Yiwei Lu, incoming Vector Faculty Affiliate and Assistant Professor, University of Ottawa, demonstrated critical vulnerabilities in adversarial perturbation methods for data protection, showing how popular tools like Fawkes and Glaze can be defeated through “bridge purification” using denoising diffusion bridge models. His team’s attack can restore protection methods that reduced model accuracy to near-random levels (9-23%) back to 93-94% accuracy using as few as 500-4,000 leaked unprotected images.
Hanna Foerster, Vector Research Intern from the University of Cambridge, presented “LightShed,” an autoencoder that trains on clean and poisoned images to detect and remove protective perturbations from tools like Nightshade and Glaze. The autoencoder learns to produce different outputs based on whether images are protected or clean, enabling detection and removal of the protective masks. “We don’t want to say that image generation tools win and artists lose,” Foerster clarified, “but we want to tell artists not to blindly rely on these tools because they’re still vulnerable and we still need to make better tools.”
Shubhankar Mohapatra, Vector Graduate Student at the University of Waterloo, highlighted a critical oversight in differential privacy implementation – most research focuses only on model training, but privacy budgets must actually cover data exploration, cleaning, hyperparameter tuning, and deployment. “All components of a DP system need to be done within a fixed privacy allocation,” he emphasized.
Rushabh Solanki, Faculty Affiliate Researcher at the University of Waterloo, explored how groups can coordinate to influence ML algorithms through strategic data modifications – what he terms “algorithmic collective action.” His research revealed that stronger privacy protections actually impede collective action effectiveness, creating complex trade-offs for privacy policy.

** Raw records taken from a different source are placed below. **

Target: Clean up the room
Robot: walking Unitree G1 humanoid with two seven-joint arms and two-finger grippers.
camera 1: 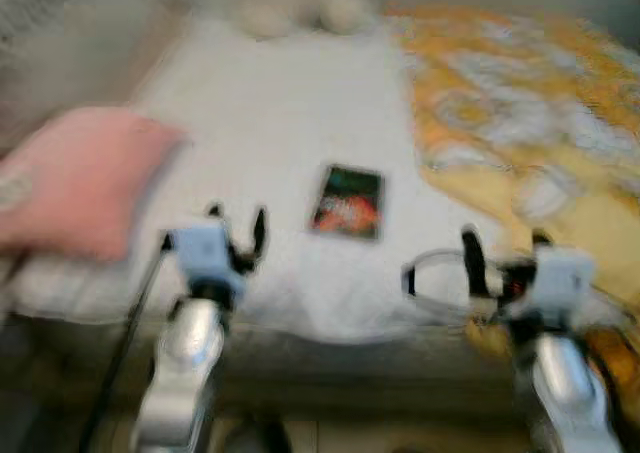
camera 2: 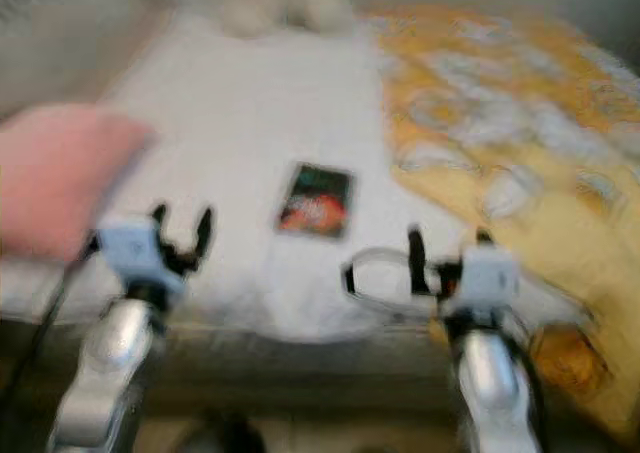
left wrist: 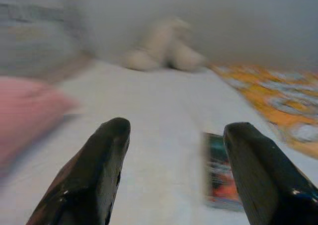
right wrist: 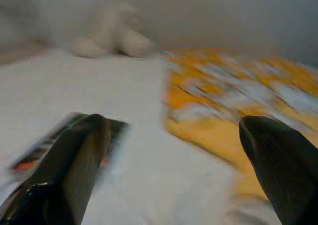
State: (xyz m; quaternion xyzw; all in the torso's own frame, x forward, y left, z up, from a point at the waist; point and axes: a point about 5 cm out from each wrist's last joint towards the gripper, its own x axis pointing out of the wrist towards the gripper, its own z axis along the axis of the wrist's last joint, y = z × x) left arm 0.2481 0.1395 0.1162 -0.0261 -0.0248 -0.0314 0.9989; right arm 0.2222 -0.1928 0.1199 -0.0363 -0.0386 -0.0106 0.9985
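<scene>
Left gripper (camera 1: pixel 238 225), fingers apart, raised over the near edge of the bed (camera 1: pixel 270 113); right gripper (camera 1: pixel 503 248), fingers likewise spread, raised at the same edge beside the yellow patterned blanket (camera 1: pixel 520 103). Between them, slightly farther in, a dark book or card (camera 1: pixel 347 201) with a red and green cover lies flat on the white sheet. A pink pillow (camera 1: pixel 75 178) rests at the bed's left side. A pale stuffed toy (left wrist: pixel 164 48) sits at the far end. All views blurred.
</scene>
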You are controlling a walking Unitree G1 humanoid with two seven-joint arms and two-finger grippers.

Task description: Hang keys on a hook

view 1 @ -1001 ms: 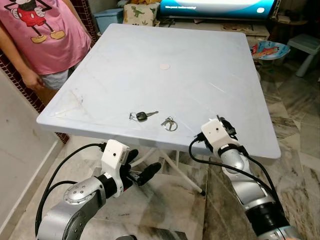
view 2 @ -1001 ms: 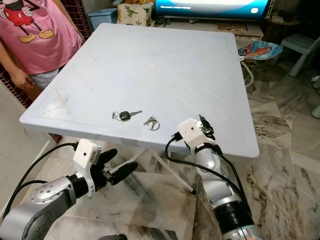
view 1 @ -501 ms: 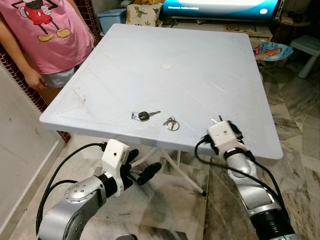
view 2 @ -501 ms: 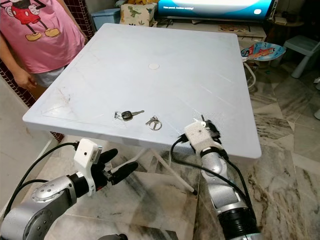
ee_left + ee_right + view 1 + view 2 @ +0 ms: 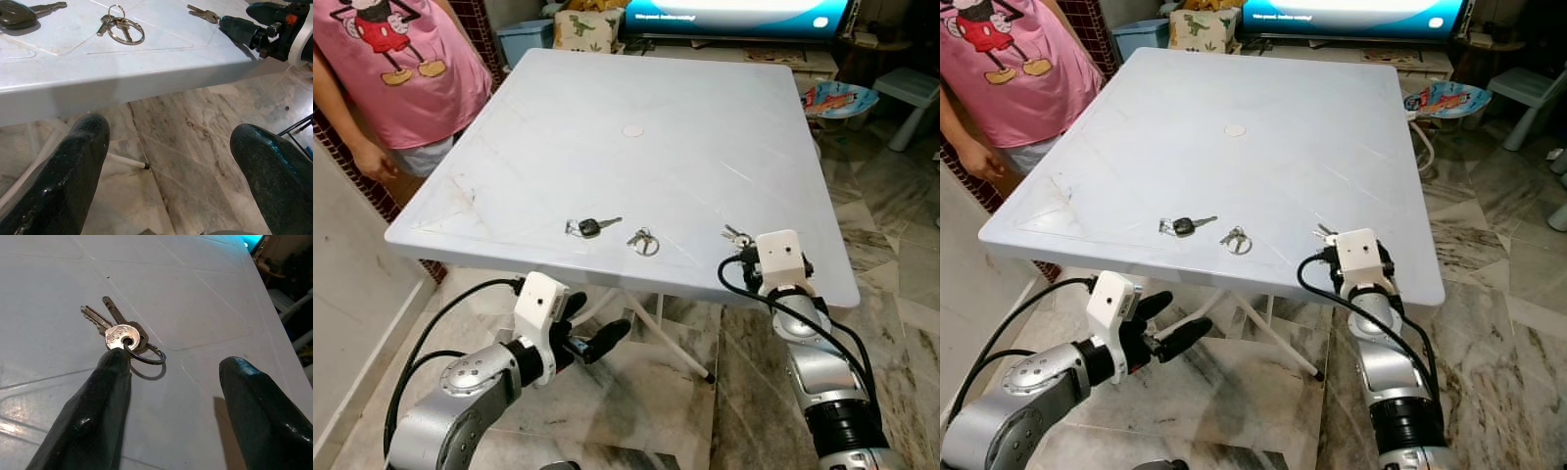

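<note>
Having swung rightward along the table edge, the right gripper is hovering open-fingered behind a small key pair, blades pointing away; the left gripper is idling open below.

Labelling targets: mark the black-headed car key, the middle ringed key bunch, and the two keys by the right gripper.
black-headed car key [image 5: 590, 227], left eye view, black head
middle key bunch [image 5: 647, 245], left eye view, ring
two keys [image 5: 116, 335], right wrist view, round bow

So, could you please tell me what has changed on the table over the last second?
The right gripper swung rightward along the near table edge, uncovering a pair of keys it now points at, fingers open. The black key, key ring and left gripper stayed put.
</note>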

The afternoon sessions delved into sophisticated technical solutions. Olive Franzese-McLaughlin, Vector Distinguished Postdoctoral Fellow, demonstrated cryptographically secure ML auditing using commitment schemes and zero-knowledge proofs, enabling audits without leaking sensitive information. David Emerson, Applied Machine Learning Specialist at Vector, presented adaptive latent-space constraints for personalized federated learning, improving on state-of-the-art methods like Ditto by incorporating distribution-aware constraints.
Additional lightning talks covered everything from exponential convergence in projected Langevin Monte Carlo (Alireza Daeijavad, McMaster University) to locally optimal private sampling (Hrad Ghoukasian, McMaster University), showcasing the field’s theoretical depth.
The workshop’s overarching message was clear: as AI capabilities rapidly advance, our ability to ensure these systems remain safe, private, and aligned with human values becomes increasingly critical.
Key priorities emerging from the research include:
The path forward requires continued collaboration between academia and industry, rigorous evaluation methods, and perhaps most importantly, humility about the challenges ahead as we build increasingly powerful AI systems.
As these researchers demonstrated, addressing ML security and privacy challenges requires both theoretical breakthroughs and practical solutions. The workshop highlighted that while significant progress is being made, continued collaboration between academia and industry will be essential as AI systems become more prevalent in society.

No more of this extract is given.